Dünyanın dönüşü ile anlamlandırdığımız kavram.

Geçiyor. Hiç anlamadan geçiyor hem de.
Geçenlerde annem geldi hafta sonu, evi falan temizliyor işte. Bir zamanlar en sevdiğim tişörtü yer bezi yapmış. "Zaten giymiyosun oğlum, yırtılmış sağı solu" dedi. Hiçbir şey diyemedim. Kalakaldım, gece gözüne far tutulan geyikler, tavşanlar gibi. Oturup düşündüm, geçmiş dediğim şeyin asla geçmemiş olduğunu fark ettim. Bir anda rohan atlıları gibi zihnime hücum etti tüm geçmişim. Geneli fluydu, ama verdiği his karnıma yediğim yumruklar silsilesiydi. İşte bu anlarda sigara nefesi alınabilir kılar. Yaktım, üst üste. Ne kadar karnıma kramplar girse de hatırlayabildiğim tüm anılarımı andım. Özlediğimi fark ettim. Kendimi özlediğimi. Bazı şeyler eskimiyor hakikaten. O yer bezi olan tişört şu anda en sevdiğim yer bezi.

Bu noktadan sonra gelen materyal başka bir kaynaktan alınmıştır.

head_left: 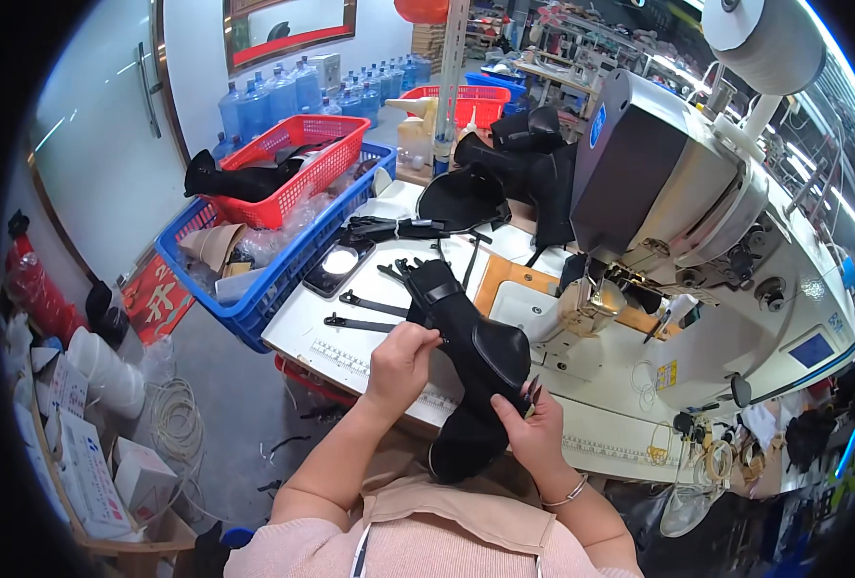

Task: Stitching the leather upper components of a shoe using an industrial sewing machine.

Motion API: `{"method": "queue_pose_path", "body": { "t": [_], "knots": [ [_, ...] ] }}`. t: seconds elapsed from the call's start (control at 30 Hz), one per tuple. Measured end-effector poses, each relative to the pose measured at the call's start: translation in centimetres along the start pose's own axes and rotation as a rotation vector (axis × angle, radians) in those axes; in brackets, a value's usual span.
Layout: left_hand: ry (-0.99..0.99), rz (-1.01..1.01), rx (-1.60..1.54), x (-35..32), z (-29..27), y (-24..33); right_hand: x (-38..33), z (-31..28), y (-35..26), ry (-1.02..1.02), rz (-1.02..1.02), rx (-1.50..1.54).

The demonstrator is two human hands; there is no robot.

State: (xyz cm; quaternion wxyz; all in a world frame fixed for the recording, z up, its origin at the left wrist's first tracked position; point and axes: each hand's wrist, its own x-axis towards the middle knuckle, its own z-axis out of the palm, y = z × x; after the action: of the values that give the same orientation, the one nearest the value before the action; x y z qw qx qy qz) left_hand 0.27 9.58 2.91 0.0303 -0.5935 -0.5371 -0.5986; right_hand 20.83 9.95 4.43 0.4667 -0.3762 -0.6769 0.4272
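Note:
A black boot upper with a strap near its far end lies across the table's front edge and down over my lap. My left hand is closed in a pinch beside its left edge; whatever is between the fingertips is too small to make out. My right hand is at the upper's right side, its thumb against the black material. From its closed fingers stick the pointed blades of what look like small thread snips. Loose black straps with buckles rest on the white table near my left hand.
An industrial sewing machine stands at the right. More black boot uppers are piled behind the work. A phone lies at the left, beside a blue crate carrying a red basket. A metal post rises behind the table.

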Motion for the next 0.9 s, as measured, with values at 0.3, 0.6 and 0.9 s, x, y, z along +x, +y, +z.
{"method": "queue_pose_path", "body": {
  "t": [0.3, 0.6, 0.9],
  "knots": [
    [-0.158, 0.182, -0.273, 1.0, 0.0, 3.9, 1.1, -4.0, -0.1, 0.125, 0.333, 0.489],
    [-0.169, 0.014, 0.136, -0.6, -0.3, 2.7, -0.2, -2.1, 0.3, 0.138, 0.02, 0.038],
    [-0.006, -0.529, -0.519, -1.0, -2.6, -1.4, -1.3, -3.9, 0.8, 0.111, 0.178, 0.218]
  ]
}}
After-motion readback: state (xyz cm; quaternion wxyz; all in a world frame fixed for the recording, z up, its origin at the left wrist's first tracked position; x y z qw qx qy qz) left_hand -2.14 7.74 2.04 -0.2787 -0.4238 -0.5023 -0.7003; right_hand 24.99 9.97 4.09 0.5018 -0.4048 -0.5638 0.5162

Nesnelerin dünyasında yer alamıyor bazen sevgimiz, maddesel olamıyor. O zamanlar karnımıza vuruyor yokluğun şiddeti.
Düşlemekten dizlerimiz kanıyor ama vazgeçmiyoruz. Geceler gündüzler birbirine karışıyor. Bir şekilde, öyle yada böyle yaşıyoruz.

"dönmemiş dünyanın gündüzü, gecesi var mıdır?"